→ DIRECTIONS FOR THIS TASK: Copy out exactly the stretch of the listing below that begins at the line containing "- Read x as" and ends at the line containing "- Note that", and copy nothing outside it.
|---|
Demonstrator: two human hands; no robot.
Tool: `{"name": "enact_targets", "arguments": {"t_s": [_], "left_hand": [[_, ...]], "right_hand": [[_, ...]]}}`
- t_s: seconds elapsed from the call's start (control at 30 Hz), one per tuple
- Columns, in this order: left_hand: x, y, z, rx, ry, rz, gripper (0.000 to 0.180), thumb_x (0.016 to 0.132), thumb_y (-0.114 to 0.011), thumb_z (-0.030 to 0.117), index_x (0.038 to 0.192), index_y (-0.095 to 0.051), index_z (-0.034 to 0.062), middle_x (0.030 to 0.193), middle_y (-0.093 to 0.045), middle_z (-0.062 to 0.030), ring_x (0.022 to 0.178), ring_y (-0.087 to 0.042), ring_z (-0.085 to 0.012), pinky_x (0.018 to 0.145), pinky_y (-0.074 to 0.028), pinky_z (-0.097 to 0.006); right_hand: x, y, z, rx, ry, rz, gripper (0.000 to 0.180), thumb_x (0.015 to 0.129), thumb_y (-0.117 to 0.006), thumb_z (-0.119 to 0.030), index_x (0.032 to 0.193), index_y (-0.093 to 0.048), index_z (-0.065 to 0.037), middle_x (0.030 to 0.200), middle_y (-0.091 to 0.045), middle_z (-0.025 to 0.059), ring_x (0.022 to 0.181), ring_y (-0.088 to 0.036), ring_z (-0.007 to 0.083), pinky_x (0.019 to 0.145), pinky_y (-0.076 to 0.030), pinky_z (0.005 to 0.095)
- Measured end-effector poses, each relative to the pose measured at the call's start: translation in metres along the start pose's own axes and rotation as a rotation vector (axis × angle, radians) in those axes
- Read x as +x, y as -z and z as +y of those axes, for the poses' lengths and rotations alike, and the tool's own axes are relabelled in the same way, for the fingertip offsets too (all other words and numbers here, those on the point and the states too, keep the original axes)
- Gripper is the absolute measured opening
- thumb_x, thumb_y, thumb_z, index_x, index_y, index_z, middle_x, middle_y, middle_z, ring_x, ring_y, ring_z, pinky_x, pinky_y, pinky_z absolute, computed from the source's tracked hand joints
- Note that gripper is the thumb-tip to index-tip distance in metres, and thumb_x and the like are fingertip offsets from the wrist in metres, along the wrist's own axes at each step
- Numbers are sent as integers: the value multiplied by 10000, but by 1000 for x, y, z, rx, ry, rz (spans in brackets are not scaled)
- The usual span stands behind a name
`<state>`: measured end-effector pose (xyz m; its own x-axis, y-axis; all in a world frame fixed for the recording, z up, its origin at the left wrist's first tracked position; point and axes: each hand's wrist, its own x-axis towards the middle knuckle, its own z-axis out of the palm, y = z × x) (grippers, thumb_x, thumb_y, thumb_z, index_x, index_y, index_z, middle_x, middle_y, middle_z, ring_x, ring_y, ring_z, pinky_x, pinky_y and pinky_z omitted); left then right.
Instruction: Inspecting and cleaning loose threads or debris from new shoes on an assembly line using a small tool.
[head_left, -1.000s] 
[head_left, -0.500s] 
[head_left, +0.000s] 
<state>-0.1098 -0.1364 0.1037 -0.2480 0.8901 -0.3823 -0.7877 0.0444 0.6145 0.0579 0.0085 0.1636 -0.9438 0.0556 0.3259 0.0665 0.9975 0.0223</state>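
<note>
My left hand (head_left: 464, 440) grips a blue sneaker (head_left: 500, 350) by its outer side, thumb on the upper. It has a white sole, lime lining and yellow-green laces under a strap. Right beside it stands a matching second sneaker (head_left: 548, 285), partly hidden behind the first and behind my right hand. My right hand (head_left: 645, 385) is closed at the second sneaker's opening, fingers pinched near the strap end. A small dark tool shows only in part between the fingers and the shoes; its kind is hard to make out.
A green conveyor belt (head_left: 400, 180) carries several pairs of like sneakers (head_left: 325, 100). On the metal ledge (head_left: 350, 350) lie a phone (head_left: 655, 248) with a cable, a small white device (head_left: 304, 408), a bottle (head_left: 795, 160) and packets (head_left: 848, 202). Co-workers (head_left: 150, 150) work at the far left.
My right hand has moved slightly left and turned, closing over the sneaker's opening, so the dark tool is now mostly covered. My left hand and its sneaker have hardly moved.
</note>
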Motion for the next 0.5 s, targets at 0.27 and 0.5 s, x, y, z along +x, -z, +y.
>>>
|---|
→ COMPLETED EXERCISE:
- Read x as +x, y as -z and z as +y of those axes, for the poses' lengths and rotations alike, and the tool's own axes are relabelled in the same way, for the fingertip offsets too (all other words and numbers here, those on the point and the states too, keep the original axes)
- Gripper is the absolute measured opening
- thumb_x, thumb_y, thumb_z, index_x, index_y, index_z, middle_x, middle_y, middle_z, ring_x, ring_y, ring_z, pinky_x, pinky_y, pinky_z absolute, computed from the source's tracked hand joints
- Note that gripper is the thumb-tip to index-tip distance in metres, and thumb_x and the like are fingertip offsets from the wrist in metres, along the wrist's own axes at each step

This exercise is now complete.